TASK OBJECTIVE >> Pick the lines holding the string "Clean" out of the records and copy them.

Records from a dataset >>

━━━━

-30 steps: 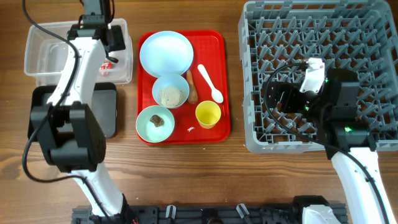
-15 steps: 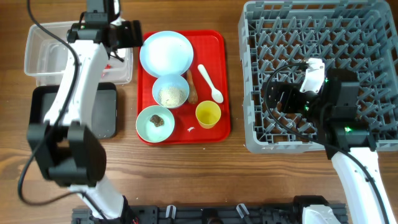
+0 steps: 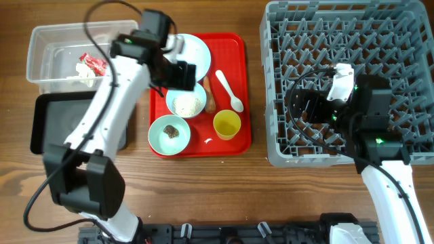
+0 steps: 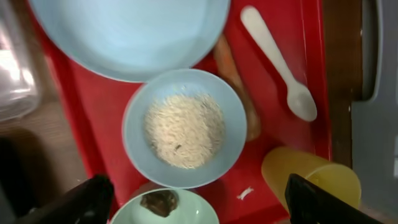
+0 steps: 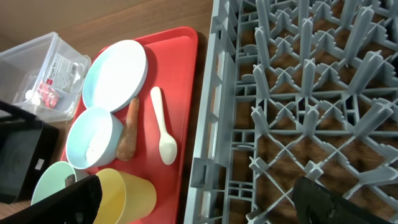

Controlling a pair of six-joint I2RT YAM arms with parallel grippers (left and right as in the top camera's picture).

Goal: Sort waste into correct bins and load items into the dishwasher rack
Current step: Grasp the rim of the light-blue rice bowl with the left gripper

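Note:
My left gripper (image 4: 196, 199) is open and empty over the red tray, above the whitish-blue bowl (image 4: 184, 127) of rice (image 3: 186, 103). The pale blue plate (image 3: 196, 51), carrot-like stick (image 4: 236, 81), white spoon (image 3: 229, 89), yellow cup (image 3: 226, 125), a paper scrap (image 3: 208, 141) and the mint-green bowl (image 3: 169, 134) with the brown lump (image 4: 158, 200) are on that tray. The red wrapper (image 3: 93, 63) and white paper lie in the clear tub (image 3: 47, 41). My right gripper (image 5: 202, 202) is open over the grey rack (image 3: 346, 81).
The black tray (image 3: 47, 122) sits in front of the clear tub at the left. The red serving tray (image 3: 237, 47) lies between the bins and the rack. My left arm stretches over the black tray and the tub's corner.
My left gripper moved right from the clear tub to above the red tray, leaving the red wrapper in the tub. My right arm has not moved.

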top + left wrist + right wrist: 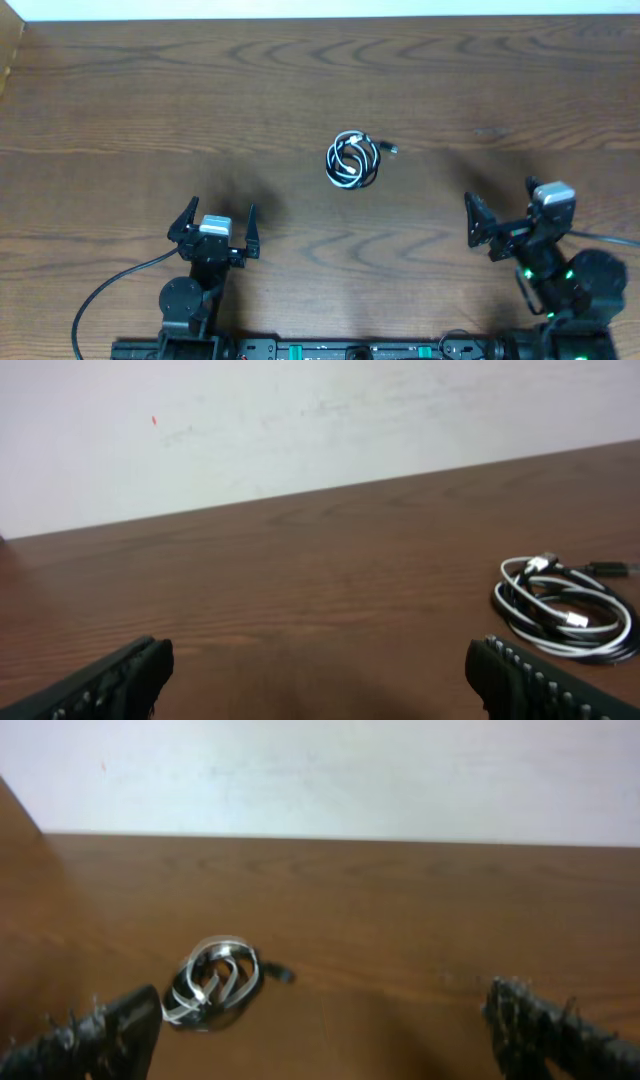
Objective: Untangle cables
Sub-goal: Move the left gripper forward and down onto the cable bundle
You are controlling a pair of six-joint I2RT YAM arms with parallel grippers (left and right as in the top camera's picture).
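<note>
Presently the white and black cables [352, 160] lie coiled together midway between the side edges of the tabletop [150, 90]; the left gripper [221, 207] and right gripper [499, 195] sit spread wide, holding nothing, by the near edge.

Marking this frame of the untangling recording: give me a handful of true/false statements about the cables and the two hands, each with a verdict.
1. The cables, one white and one black, lie coiled together in a single bundle. True.
2. The left hand is shut on the bundle. False: it is open, holds nothing and is well apart from the bundle.
3. The right hand is open and holds nothing. True.
4. The bundle lies at the left edge of the table. False: it lies near the middle, between and beyond the two hands.
5. A dark plug sticks out of the bundle on the right arm's side. True.
</note>
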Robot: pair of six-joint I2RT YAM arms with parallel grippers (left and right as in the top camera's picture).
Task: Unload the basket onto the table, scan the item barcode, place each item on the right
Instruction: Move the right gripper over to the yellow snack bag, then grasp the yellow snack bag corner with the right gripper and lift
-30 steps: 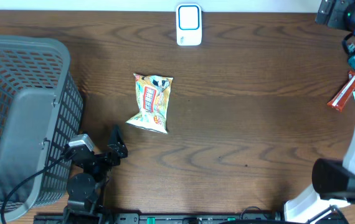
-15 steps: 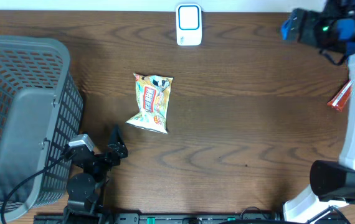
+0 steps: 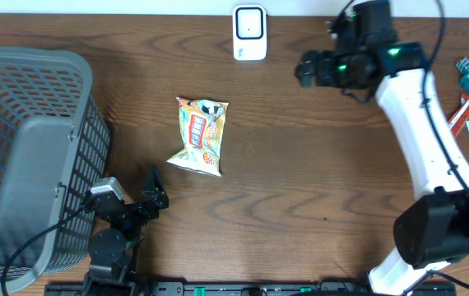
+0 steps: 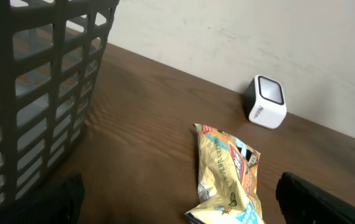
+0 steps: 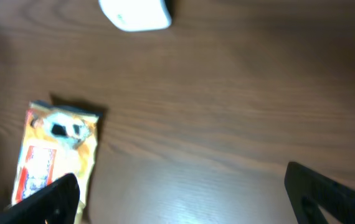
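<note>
Crinkled yellow foil snack packet (image 3: pixel 200 136) lies flat, centre-left of the overhead frame, on the dark wood-grain table (image 3: pixel 317 181). Glossy white rounded-square scanner (image 3: pixel 249 33) at top centre, well apart. Grey plastic lattice basket (image 3: pixel 20 74) fills the left edge. Right gripper (image 3: pixel 308 68) upper right, left gripper (image 3: pixel 157 191) lower left: both spread wide, empty.

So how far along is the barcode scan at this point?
Nothing looks done yet: the snack bag lies flat on the table, apart from the scanner. In hand: the right fingers hover open above the table, empty. Still to do: grasp the bag and show its barcode to the scanner.
</note>
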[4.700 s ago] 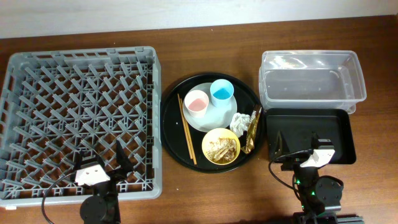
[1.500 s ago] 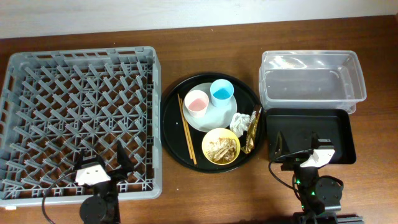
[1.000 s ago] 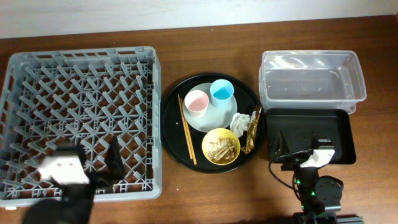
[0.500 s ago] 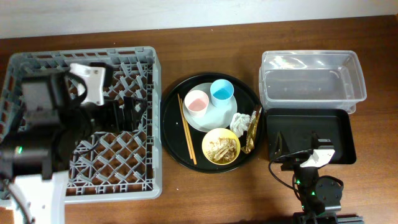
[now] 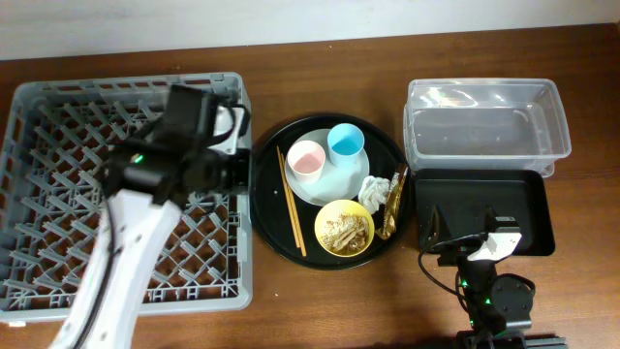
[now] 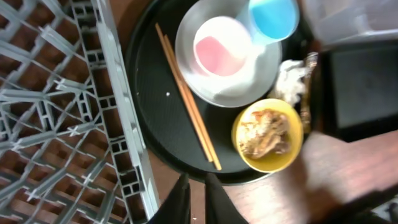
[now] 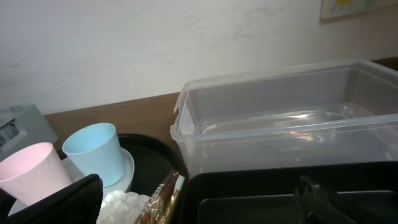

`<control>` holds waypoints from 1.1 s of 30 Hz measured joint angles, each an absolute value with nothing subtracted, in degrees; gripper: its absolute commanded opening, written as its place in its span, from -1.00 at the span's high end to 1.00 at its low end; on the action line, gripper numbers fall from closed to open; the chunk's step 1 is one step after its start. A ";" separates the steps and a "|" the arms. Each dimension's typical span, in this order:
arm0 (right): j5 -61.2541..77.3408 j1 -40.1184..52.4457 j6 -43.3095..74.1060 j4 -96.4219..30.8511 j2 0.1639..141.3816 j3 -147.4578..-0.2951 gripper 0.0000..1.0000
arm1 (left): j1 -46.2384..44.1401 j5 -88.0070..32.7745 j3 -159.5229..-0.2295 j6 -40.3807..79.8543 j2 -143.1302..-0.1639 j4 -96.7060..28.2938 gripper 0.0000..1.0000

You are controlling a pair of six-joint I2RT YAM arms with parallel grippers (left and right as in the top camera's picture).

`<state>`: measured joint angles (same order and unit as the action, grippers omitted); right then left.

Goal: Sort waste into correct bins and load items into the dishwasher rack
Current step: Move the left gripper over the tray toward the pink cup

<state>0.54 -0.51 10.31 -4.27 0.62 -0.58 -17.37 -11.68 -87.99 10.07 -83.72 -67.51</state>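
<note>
Brown wooden bench (image 5: 320, 291) carried the big grey dishwasher rack (image 5: 126, 82) on the left, a round black tray (image 5: 269, 199) in the middle, and on the right a clear plastic tub (image 5: 484, 89) with a shallow black rectangular tray (image 5: 528, 208) just beside it on the robot's side. On the round tray a pale plate (image 5: 334, 186) held a pink cup (image 5: 305, 158) and a light-blue cup (image 5: 346, 143), both upright and side by side. A pair of thin wooden chopsticks (image 5: 292, 204) lay just left of the plate. A yellow bowl (image 5: 321, 226) of beige food scraps (image 5: 345, 231) sat at the tray's near side. A crumpled white napkin (image 5: 374, 190) touched a shiny gold wrapper (image 5: 391, 208) next to the bowl. The left tool (image 6: 194, 198) hung over the rack's right edge, close to the round tray, its fingers drawn almost together and gripping nothing. The right tool (image 7: 196, 200) sat low over the black rectangular tray, spread wide and empty.
</note>
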 measured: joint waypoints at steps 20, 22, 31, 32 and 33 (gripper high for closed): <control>0.54 -0.51 10.28 -4.27 0.62 -0.58 -0.97 | -29.36 -3.99 -87.99 19.42 -99.29 -65.12 0.25; 0.54 -0.51 10.28 -4.27 0.62 -0.58 -0.97 | -30.63 -2.55 -87.99 21.08 -99.29 -65.12 0.20; 0.54 -0.51 10.28 -4.27 0.62 -0.58 -0.97 | -33.32 0.32 -87.59 24.99 -99.29 -63.77 0.19; 0.54 -0.51 10.26 -4.27 0.62 -0.58 -0.97 | -33.43 0.58 -87.05 25.43 -99.29 -62.94 0.19; 0.54 -0.51 10.28 -4.27 0.62 -0.58 -0.97 | -33.61 0.75 -86.28 25.80 -99.29 -62.00 0.19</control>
<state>0.54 -0.51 10.28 -4.27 0.62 -0.58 -33.61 0.75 -86.28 25.80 -99.29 -62.00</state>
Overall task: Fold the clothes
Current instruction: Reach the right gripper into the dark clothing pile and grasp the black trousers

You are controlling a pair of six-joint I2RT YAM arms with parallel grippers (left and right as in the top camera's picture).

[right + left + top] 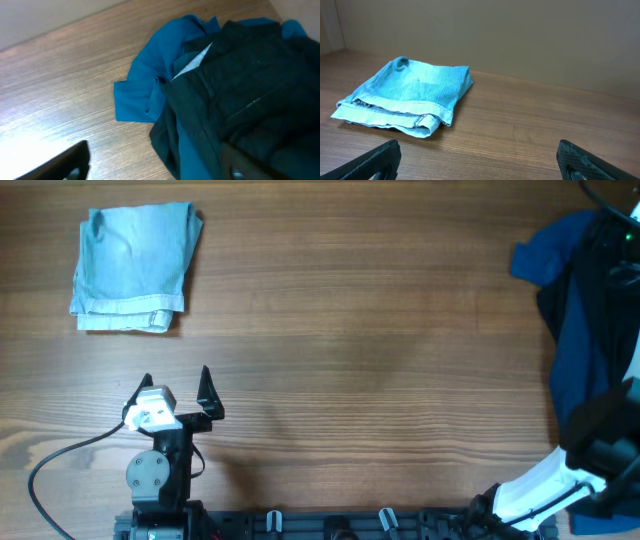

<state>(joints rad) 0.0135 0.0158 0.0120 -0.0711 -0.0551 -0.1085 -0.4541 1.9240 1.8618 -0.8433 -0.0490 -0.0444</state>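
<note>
Observe the left end effector (176,380) over the near-left portion of the desk (350,330): its two fingers (377,161) stand fully apart with nothing between them, and it holds nothing. Note the pale blue garment (130,270) at the far-left corner of the desk, well apart from that end effector and slightly to the left ahead of it. The garment lies flat in a folded, roughly square stack, with its hemmed edge on the side nearest that end effector. Locate the other clothes at the far-right edge of the desk, where a heap (585,330) of dark cloth extends past the overhead frame. In the right wrist view, identify the black shorts (255,100) lying crumpled on top of a blue garment (142,92), with a whitish striped strip of inner waistband (192,62) exposed where the two meet. Check the right end effector (155,150): its fingers are spread apart and are not clamped on any cloth. One finger is over bare desk, the other is over the black shorts, and the near edge of the shorts lies between them. You cannot tell from these views whether that second finger touches the fabric. A black cable (40,470) loops on the desk at the near-left corner.
</note>
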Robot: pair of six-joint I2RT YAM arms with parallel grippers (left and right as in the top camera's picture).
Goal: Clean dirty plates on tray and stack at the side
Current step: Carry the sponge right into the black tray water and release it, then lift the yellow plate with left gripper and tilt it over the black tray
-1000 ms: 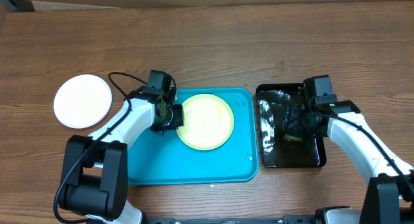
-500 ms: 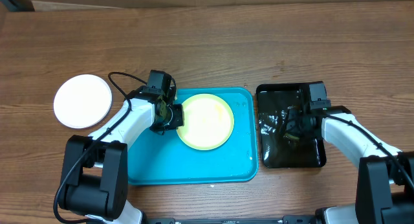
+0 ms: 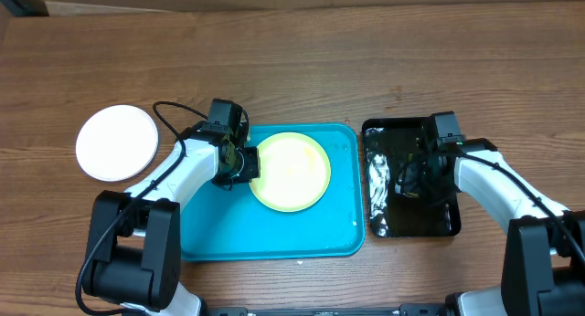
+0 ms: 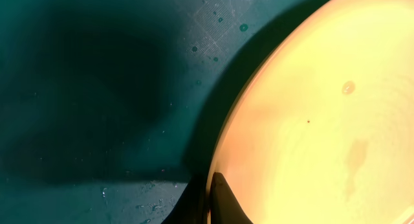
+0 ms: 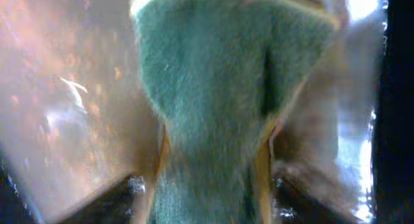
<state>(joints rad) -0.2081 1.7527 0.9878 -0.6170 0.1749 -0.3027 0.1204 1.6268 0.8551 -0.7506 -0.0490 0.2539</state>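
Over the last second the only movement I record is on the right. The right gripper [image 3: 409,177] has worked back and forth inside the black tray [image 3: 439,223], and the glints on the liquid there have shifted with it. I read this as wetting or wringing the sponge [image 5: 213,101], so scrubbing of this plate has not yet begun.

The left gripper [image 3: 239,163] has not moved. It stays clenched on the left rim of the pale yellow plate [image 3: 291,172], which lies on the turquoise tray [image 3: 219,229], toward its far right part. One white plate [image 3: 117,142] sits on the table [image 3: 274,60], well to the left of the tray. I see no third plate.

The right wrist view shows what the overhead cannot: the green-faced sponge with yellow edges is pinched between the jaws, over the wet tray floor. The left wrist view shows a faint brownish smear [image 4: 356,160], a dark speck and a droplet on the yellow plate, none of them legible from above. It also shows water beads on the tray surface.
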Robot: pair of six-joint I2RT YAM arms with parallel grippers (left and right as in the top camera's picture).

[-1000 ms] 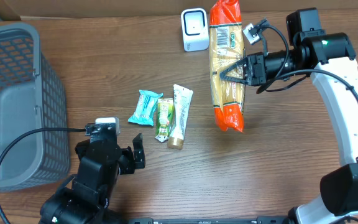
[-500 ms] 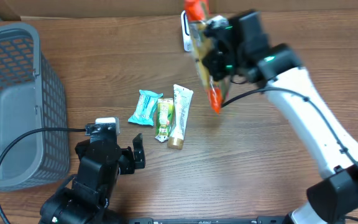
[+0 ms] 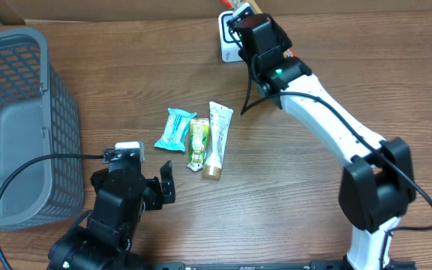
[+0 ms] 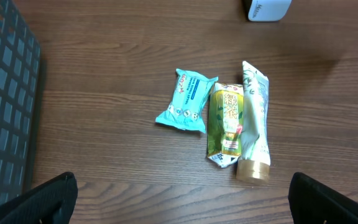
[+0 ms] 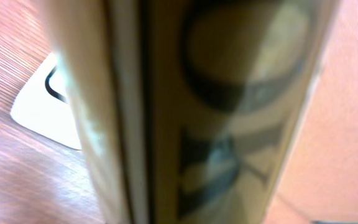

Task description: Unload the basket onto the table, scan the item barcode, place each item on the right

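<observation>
Since a second ago the right arm is swinging across from the right side to the far edge of the table, carrying the orange snack bag [image 5: 197,124] with it. The right gripper [image 3: 247,26] is now sitting over the white scanner [image 4: 266,7]. It is staying clamped on the bag, which is filling the right wrist view, very close and blurred. From overhead the bag is almost hidden under the gripper, with only an orange tip poking out at the top edge. So the task item is hanging right at the scanner, held in the air. I cannot tell whether it is touching the scanner.

The left gripper [image 4: 182,202] is idling near the front of the table with its fingers spread wide and nothing between them. It is looking at the teal packet [image 3: 175,129], green sachet [image 3: 199,142] and white tube [image 3: 216,140] lying side by side. The grey basket [image 3: 21,90] is sitting far left.

Risks, as a judgement:
- The bag is looking edge-on to the scanner, so the barcode may be facing the wrong way and not reading.
- The bag is floppy, so it could swing and knock the light scanner over.
- The film could slip out of a narrow pinch if the wrist is rotating fast.
</observation>
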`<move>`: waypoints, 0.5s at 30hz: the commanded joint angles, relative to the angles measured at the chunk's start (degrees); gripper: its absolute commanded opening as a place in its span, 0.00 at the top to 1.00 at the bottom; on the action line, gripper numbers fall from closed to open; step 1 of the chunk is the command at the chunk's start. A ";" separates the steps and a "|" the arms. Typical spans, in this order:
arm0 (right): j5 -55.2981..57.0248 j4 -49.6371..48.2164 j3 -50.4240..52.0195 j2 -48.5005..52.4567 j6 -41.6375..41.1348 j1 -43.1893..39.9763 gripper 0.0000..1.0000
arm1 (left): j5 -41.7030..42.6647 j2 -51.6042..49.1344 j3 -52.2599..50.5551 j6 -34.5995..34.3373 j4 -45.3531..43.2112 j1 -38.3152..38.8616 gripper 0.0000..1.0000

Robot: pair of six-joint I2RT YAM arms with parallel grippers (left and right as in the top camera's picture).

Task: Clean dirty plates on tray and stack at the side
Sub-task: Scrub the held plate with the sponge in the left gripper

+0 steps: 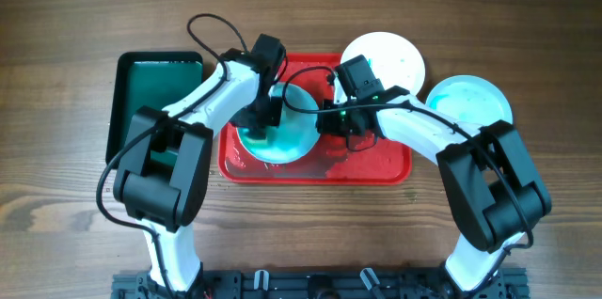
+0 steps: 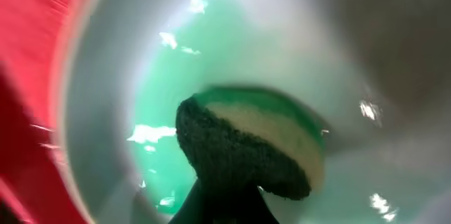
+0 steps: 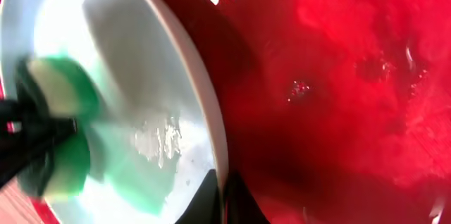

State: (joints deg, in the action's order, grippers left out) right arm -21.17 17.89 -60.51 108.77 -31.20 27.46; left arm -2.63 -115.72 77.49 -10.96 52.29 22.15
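Note:
A pale aqua plate (image 1: 293, 130) with green smears stands tilted on the red tray (image 1: 376, 165). My right gripper (image 1: 329, 118) is shut on the plate's right rim; the right wrist view shows the rim (image 3: 211, 146) pinched between the fingers (image 3: 222, 196). My left gripper (image 1: 259, 122) is shut on a green and yellow sponge (image 2: 257, 143) pressed against the plate's face (image 2: 176, 97). The sponge also shows in the right wrist view (image 3: 56, 111). A white plate (image 1: 388, 57) and another aqua plate (image 1: 473, 102) lie on the table to the right of the tray.
A smaller dark green tray (image 1: 155, 92) lies on the wooden table left of the red tray. The red tray's floor is wet (image 3: 338, 76). Cables loop above both arms.

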 commanded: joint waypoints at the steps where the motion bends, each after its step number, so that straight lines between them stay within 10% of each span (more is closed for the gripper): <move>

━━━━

TASK OUTPUT >>
Goal: Clean dirty plates on tray and stack at the side
Task: Clean dirty plates on tray and stack at the side

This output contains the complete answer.